What is needed
Repeat each line of the material below without change.
------------------------------------
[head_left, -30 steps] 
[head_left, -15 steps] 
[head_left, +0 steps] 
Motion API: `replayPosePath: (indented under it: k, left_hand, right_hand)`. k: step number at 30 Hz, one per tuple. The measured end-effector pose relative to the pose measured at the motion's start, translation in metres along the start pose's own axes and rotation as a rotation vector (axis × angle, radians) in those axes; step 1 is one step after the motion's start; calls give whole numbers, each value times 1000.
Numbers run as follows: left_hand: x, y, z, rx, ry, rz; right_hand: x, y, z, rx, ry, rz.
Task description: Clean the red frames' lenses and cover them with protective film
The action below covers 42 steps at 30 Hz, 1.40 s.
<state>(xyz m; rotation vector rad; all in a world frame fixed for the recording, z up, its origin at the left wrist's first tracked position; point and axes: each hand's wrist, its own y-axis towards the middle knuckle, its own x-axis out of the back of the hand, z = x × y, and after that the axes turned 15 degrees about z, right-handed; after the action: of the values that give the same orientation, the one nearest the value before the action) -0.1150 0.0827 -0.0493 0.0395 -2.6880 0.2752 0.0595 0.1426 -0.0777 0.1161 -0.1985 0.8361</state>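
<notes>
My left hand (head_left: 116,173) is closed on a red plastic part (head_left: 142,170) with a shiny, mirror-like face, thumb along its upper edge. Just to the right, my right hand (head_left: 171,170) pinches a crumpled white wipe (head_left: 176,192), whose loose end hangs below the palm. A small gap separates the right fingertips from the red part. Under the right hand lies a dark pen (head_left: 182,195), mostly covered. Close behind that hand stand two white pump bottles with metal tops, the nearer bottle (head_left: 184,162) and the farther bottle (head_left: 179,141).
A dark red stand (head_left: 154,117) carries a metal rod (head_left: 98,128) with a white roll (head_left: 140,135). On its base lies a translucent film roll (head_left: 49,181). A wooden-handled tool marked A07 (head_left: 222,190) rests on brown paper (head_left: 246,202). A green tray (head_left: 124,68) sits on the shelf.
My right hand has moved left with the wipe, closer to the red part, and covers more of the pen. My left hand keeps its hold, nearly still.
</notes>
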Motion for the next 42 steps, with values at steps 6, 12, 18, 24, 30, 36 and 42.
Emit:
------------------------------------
Solved problem
[head_left, -30 steps] 
[head_left, -15 steps] 
[head_left, +0 steps] 
Motion API: `replayPosePath: (indented under it: k, left_hand, right_hand)`. k: step number at 30 Hz, one per tuple. The measured end-effector pose relative to the pose measured at the motion's start, translation in metres along the start pose's own axes and rotation as a rotation vector (axis × angle, radians) in those axes; step 1 is one step after the motion's start; calls give whole numbers, each value times 1000.
Numbers run as follows: left_hand: x, y, z, rx, ry, rz; right_hand: x, y, z, rx, ry, rz.
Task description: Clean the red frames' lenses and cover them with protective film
The action below covers 42 steps at 30 Hz, 1.40 s.
<state>(xyz m; rotation vector rad; all in a world frame fixed for the recording, z up, its origin at the left wrist's first tracked position; point and axes: each hand's wrist, its own y-axis towards the middle knuckle, its own x-axis out of the back of the hand, z = x × y, and after that the axes turned 15 degrees about z, right-handed; after the action: of the values that give the same orientation, the one nearest the value before the action) -0.1150 0.0827 -0.0493 0.0395 -2.6880 0.2752 0.0595 0.1426 -0.0777 0.1161 -0.1985 0.8361</state>
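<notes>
My left hand (head_left: 116,173) is closed on a red plastic part (head_left: 142,170) with a shiny, mirror-like face, thumb along its upper edge. Just to the right, my right hand (head_left: 171,170) pinches a crumpled white wipe (head_left: 176,192), whose loose end hangs below the palm. A small gap separates the right fingertips from the red part. Under the right hand lies a dark pen (head_left: 182,195), mostly covered. Close behind that hand stand two white pump bottles with metal tops, the nearer bottle (head_left: 184,162) and the farther bottle (head_left: 179,141).
A dark red stand (head_left: 154,117) carries a metal rod (head_left: 98,128) with a white roll (head_left: 140,135). On its base lies a translucent film roll (head_left: 49,181). A wooden-handled tool marked A07 (head_left: 222,190) rests on brown paper (head_left: 246,202). A green tray (head_left: 124,68) sits on the shelf.
My right hand has moved left with the wipe, closer to the red part, and covers more of the pen. My left hand keeps its hold, nearly still.
</notes>
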Motion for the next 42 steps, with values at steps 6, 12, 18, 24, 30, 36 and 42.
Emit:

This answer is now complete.